[Opening Information provided section]

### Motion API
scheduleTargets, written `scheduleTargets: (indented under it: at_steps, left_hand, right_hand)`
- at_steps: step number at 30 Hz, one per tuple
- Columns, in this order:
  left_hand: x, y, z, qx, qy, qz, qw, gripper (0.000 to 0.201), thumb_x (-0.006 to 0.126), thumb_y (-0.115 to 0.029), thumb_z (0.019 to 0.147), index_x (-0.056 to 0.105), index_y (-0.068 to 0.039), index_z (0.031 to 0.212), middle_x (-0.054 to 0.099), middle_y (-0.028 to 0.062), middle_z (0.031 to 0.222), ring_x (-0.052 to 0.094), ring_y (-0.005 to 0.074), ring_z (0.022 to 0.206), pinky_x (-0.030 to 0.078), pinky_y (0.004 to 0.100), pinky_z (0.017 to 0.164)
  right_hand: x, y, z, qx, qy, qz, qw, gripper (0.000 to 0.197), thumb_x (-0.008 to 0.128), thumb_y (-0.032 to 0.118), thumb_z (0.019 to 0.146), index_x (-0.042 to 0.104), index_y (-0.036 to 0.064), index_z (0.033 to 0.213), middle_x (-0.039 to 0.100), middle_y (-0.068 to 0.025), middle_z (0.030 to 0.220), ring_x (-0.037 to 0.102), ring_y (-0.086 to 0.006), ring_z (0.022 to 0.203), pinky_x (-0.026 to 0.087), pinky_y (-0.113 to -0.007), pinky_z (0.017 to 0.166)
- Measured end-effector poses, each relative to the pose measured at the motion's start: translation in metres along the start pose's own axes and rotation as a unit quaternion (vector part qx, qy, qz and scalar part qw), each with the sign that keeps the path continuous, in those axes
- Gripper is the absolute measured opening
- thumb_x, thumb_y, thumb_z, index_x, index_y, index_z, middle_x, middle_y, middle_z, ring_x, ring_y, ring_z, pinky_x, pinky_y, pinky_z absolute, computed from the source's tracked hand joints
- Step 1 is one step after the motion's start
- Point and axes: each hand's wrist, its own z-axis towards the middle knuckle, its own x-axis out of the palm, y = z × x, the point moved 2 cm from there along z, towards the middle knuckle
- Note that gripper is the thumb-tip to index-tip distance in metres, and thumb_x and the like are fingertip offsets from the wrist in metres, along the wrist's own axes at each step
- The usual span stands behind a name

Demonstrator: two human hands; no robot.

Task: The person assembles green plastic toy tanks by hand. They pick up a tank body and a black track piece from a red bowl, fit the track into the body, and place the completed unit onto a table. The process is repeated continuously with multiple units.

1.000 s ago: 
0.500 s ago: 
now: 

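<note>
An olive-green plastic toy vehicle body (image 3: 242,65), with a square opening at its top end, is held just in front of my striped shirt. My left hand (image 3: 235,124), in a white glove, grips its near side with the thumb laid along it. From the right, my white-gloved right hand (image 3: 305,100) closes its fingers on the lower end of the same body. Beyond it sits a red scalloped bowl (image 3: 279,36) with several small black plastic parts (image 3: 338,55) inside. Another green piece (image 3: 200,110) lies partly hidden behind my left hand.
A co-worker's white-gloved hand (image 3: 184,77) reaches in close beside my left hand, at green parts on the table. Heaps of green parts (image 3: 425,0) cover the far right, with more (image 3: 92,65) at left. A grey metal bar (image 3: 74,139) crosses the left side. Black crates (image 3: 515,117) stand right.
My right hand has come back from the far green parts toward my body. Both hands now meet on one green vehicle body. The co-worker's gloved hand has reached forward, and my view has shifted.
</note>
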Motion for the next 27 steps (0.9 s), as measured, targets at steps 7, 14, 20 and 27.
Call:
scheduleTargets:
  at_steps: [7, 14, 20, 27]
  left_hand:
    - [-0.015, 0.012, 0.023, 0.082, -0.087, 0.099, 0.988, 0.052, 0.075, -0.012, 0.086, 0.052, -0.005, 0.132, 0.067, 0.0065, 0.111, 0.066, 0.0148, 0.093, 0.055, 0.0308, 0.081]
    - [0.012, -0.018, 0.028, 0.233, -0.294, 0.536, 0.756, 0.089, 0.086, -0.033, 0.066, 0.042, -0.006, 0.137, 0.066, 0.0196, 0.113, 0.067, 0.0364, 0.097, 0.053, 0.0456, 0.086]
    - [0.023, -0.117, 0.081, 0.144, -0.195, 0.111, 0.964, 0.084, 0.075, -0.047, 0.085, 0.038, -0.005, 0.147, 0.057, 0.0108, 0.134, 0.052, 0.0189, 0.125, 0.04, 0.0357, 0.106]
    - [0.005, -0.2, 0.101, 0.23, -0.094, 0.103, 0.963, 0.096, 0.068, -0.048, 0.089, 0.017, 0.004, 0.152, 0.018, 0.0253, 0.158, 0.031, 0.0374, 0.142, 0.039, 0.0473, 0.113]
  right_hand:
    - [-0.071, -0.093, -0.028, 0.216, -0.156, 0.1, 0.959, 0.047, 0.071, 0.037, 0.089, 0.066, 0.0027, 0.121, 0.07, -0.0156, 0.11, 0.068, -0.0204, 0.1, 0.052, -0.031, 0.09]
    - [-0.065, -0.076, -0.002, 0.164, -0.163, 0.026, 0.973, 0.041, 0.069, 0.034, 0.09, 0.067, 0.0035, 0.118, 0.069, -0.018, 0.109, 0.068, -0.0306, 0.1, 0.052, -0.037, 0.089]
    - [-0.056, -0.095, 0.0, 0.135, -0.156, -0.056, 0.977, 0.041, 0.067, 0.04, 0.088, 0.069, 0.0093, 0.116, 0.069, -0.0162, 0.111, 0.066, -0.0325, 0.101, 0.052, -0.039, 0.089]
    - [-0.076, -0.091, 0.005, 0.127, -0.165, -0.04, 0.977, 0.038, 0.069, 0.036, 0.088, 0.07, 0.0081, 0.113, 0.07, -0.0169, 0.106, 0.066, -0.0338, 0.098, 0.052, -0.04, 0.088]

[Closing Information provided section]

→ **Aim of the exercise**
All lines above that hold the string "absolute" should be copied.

→ **Exercise answer**
- Gripper is the absolute measured opening
- thumb_x, thumb_y, thumb_z, index_x, index_y, index_z, middle_x, middle_y, middle_z, ring_x, ring_y, ring_z, pinky_x, pinky_y, pinky_z absolute, computed from the source's tracked hand joints

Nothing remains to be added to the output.